__PROMPT__
Word for word, give the entries back.
Segment Start: ENTRIES SUPPLIED
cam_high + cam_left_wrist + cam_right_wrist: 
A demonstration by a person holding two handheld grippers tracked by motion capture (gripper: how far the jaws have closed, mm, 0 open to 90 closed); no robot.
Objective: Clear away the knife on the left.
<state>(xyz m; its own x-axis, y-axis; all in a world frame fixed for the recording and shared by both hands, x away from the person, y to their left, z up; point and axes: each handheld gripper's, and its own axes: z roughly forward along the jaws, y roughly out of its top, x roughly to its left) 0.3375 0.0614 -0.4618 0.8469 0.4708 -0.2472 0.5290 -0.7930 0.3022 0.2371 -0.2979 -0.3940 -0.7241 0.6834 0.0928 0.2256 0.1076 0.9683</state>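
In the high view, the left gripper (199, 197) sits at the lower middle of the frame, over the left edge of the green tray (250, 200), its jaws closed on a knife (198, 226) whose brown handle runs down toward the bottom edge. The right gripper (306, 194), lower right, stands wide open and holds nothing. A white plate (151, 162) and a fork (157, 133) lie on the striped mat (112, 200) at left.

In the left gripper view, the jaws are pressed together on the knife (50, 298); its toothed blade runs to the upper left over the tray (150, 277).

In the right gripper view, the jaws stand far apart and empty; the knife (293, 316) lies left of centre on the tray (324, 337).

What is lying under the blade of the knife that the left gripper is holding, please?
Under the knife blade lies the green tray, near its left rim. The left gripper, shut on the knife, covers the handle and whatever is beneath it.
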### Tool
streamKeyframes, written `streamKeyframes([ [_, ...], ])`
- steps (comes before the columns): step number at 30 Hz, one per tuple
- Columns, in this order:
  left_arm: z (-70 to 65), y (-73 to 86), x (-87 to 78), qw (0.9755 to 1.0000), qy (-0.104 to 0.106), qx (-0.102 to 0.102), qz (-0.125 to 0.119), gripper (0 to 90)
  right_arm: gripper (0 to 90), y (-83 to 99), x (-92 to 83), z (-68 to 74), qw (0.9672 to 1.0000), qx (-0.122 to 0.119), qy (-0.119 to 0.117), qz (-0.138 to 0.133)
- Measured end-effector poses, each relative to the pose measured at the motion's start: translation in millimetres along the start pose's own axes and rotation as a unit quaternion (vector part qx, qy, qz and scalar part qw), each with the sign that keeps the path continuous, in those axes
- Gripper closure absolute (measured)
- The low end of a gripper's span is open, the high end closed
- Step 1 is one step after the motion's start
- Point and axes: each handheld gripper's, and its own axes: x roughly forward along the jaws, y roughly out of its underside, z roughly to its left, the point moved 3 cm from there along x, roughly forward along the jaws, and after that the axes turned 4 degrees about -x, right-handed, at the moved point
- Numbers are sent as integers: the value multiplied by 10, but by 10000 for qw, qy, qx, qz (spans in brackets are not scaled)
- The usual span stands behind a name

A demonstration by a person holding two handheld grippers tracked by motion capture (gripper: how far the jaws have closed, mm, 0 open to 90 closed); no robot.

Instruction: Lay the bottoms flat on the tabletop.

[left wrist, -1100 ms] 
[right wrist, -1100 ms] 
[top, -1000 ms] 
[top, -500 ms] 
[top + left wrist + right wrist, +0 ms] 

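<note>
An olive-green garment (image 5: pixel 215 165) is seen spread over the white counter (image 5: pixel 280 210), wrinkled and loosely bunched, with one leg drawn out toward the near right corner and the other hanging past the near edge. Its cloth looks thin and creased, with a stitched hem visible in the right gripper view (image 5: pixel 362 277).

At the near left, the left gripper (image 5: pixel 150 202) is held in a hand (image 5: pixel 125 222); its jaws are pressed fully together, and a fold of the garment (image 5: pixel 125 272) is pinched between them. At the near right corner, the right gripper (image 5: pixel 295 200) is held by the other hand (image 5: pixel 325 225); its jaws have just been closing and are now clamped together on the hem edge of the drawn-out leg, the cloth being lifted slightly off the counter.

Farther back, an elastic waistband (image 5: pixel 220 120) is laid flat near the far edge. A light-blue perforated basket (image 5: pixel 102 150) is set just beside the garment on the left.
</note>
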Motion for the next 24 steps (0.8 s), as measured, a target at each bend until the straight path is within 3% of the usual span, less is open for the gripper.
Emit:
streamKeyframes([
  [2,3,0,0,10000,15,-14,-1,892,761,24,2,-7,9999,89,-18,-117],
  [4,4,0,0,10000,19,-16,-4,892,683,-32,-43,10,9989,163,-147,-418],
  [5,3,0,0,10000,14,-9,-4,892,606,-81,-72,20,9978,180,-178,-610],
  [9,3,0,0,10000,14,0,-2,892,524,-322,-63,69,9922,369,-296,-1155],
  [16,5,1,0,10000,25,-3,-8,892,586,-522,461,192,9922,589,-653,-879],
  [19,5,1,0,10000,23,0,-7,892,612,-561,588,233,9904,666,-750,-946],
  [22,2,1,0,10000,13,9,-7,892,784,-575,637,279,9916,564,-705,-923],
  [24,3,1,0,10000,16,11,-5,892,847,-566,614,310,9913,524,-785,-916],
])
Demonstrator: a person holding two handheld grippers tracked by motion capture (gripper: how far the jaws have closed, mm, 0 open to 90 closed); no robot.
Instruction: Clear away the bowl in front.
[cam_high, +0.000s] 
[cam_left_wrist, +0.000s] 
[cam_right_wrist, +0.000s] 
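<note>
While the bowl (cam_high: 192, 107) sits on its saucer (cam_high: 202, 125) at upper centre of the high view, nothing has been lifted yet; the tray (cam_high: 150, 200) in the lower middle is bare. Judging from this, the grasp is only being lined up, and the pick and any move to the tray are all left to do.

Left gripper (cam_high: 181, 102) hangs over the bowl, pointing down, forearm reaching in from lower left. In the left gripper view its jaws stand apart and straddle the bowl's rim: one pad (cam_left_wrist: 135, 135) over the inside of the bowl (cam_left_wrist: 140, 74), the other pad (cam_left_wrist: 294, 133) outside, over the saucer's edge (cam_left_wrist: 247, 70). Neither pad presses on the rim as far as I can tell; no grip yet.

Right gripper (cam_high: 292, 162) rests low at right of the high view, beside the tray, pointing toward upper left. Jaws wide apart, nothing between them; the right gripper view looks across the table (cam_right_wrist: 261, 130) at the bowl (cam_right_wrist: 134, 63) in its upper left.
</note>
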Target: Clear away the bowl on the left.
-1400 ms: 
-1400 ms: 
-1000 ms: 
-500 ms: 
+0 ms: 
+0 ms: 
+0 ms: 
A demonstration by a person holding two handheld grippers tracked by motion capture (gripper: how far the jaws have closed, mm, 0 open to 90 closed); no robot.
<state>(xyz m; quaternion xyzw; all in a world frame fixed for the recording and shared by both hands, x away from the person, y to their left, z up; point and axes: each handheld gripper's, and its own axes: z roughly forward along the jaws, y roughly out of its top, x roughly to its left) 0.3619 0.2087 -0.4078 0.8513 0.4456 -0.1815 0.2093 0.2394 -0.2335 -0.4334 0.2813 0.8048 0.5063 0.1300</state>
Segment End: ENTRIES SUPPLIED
__SOLUTION TO THE PROBLEM__
cam_high + cam_left_wrist + cam_right_wrist: 
A demonstration by a person holding two handheld grippers tracked by motion capture (gripper: how far the jaws have closed, mm, 0 open to 90 closed); no robot.
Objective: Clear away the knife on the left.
<state>(xyz m; its own x-axis, y-axis; all in a world frame fixed for the recording and shared by both hands, x away from the person, y to their left, z up; point and axes: each handheld gripper's, and its own axes: z roughly forward along the jaws, y roughly out of its top, x roughly to its left) 0.3375 0.0614 -0.4618 0.8469 0.4708 -0.2472 0.5290 -0.7930 0.3022 0.2371 -0.2979 -0.3940 -0.7241 0.6834 0.0928 0.2256 0.1076 0.9683</state>
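In the high view, the left gripper (199, 197) sits at the lower middle of the frame, over the left edge of the green tray (250, 200), its jaws closed on a knife (198, 226) whose brown handle runs down toward the bottom edge. The right gripper (306, 194), lower right, stands wide open and holds nothing. A white plate (151, 162) and a fork (157, 133) lie on the striped mat (112, 200) at left.

In the left gripper view, the jaws are pressed together on the knife (50, 298); its toothed blade runs to the upper left over the tray (150, 277).

In the right gripper view, the jaws stand far apart and empty; the knife (293, 316) lies left of centre on the tray (324, 337).

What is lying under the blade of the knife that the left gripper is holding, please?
Under the knife blade lies the green tray, near its left rim. The left gripper, shut on the knife, covers the handle and whatever is beneath it.
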### Tool
streamKeyframes, written `streamKeyframes([ [_, ...], ])`
- steps (comes before the columns): step number at 30 Hz, one per tuple
- Columns, in this order:
  left_arm: z (-70 to 65), y (-73 to 86), x (-87 to 78), qw (0.9755 to 1.0000), qy (-0.104 to 0.106), qx (-0.102 to 0.102), qz (-0.125 to 0.119), gripper (0 to 90)
  right_arm: gripper (0 to 90), y (-83 to 99), x (-92 to 83), z (-68 to 74), qw (0.9672 to 1.0000), qx (-0.122 to 0.119), qy (-0.119 to 0.117), qz (-0.138 to 0.133)
- Measured end-effector poses, each relative to the pose measured at the motion's start: translation in millimetres along the start pose's own axes and rotation as a unit quaternion (vector part qx, qy, qz and scalar part qw), each with the sign that keeps the path continuous, in those axes
- Gripper closure absolute (measured)
- The low end of a gripper's span is open, the high end closed
- Step 1 is one step after the motion's start
- Point and axes: each handheld gripper's, and its own axes: x roughly forward along the jaws, y roughly out of its underside, z roughly to its left, the point moved 3 cm from there along x, roughly forward along the jaws, and after that the axes turned 4 degrees about -x, right-handed, at the moved point
- Numbers are sent as integers: the value multiplied by 10, but by 10000 for qw, qy, qx, qz (spans in brackets are not scaled)
- The usual span stands behind a name

A demonstration by a person holding two handheld grippers tracked by motion capture (gripper: how far the jaws have closed, mm, 0 open to 90 closed); no robot.

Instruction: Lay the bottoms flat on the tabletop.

[left wrist, -1100 ms] 
[right wrist, -1100 ms] 
[top, -1000 ms] 
[top, -500 ms] 
[top + left wrist + right wrist, +0 ms] 

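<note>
An olive-green garment (image 5: pixel 215 165) is seen spread over the white counter (image 5: pixel 280 210), wrinkled and loosely bunched, with one leg drawn out toward the near right corner and the other hanging past the near edge. Its cloth looks thin and creased, with a stitched hem visible in the right gripper view (image 5: pixel 362 277).

At the near left, the left gripper (image 5: pixel 150 202) is held in a hand (image 5: pixel 125 222); its jaws are pressed fully together, and a fold of the garment (image 5: pixel 125 272) is pinched between them. At the near right corner, the right gripper (image 5: pixel 295 200) is held by the other hand (image 5: pixel 325 225); its jaws have just been closing and are now clamped together on the hem edge of the drawn-out leg, the cloth being lifted slightly off the counter.

Farther back, an elastic waistband (image 5: pixel 220 120) is laid flat near the far edge. A light-blue perforated basket (image 5: pixel 102 150) is set just beside the garment on the left.
</note>
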Motion for the next 24 steps (0.8 s), as measured, a target at each bend until the straight path is within 3% of the usual span, less is open for the gripper.
Emit:
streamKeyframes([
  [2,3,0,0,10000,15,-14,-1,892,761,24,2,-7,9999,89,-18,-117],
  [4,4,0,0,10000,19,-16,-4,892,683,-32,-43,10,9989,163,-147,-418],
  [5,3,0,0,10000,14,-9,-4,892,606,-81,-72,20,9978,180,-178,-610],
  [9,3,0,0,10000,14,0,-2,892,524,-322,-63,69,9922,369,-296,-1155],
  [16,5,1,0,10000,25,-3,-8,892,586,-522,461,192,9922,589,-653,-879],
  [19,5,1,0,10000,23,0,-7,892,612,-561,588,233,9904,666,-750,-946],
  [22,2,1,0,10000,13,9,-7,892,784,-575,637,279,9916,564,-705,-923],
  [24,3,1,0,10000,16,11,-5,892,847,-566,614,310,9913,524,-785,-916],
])
Demonstrator: a person holding two handheld grippers tracked by motion capture (gripper: how far the jaws have closed, mm, 0 open to 90 closed); no robot.
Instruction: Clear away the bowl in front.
[cam_high, +0.000s] 
[cam_left_wrist, +0.000s] 
[cam_right_wrist, +0.000s] 
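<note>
While the bowl (cam_high: 192, 107) sits on its saucer (cam_high: 202, 125) at upper centre of the high view, nothing has been lifted yet; the tray (cam_high: 150, 200) in the lower middle is bare. Judging from this, the grasp is only being lined up, and the pick and any move to the tray are all left to do.

Left gripper (cam_high: 181, 102) hangs over the bowl, pointing down, forearm reaching in from lower left. In the left gripper view its jaws stand apart and straddle the bowl's rim: one pad (cam_left_wrist: 135, 135) over the inside of the bowl (cam_left_wrist: 140, 74), the other pad (cam_left_wrist: 294, 133) outside, over the saucer's edge (cam_left_wrist: 247, 70). Neither pad presses on the rim as far as I can tell; no grip yet.

Right gripper (cam_high: 292, 162) rests low at right of the high view, beside the tray, pointing toward upper left. Jaws wide apart, nothing between them; the right gripper view looks across the table (cam_right_wrist: 261, 130) at the bowl (cam_right_wrist: 134, 63) in its upper left.
</note>
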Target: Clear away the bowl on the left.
-1400 ms: 
-1400 ms: 
-1000 ms: 
-500 ms: 
+0 ms: 
+0 ms: 
+0 ms: 
A demonstration by a person holding two handheld grippers tracked by motion capture (gripper: how far the jaws have closed, mm, 0 open to 90 closed); no robot.
<state>(xyz m; quaternion xyzw; all in a world frame fixed for the recording and shared by both hands, x away from the person, y to their left, z up; point and axes: each handheld gripper's, and its own axes: z roughly forward along the jaws, y roughly out of its top, x roughly to its left) 0.3619 0.2087 -0.4078 0.8513 0.4456 -0.1815 0.2093 0.2394 -0.2335 -0.4334 0.2813 0.8048 0.5063 0.1300</state>

The response to the exercise is complete.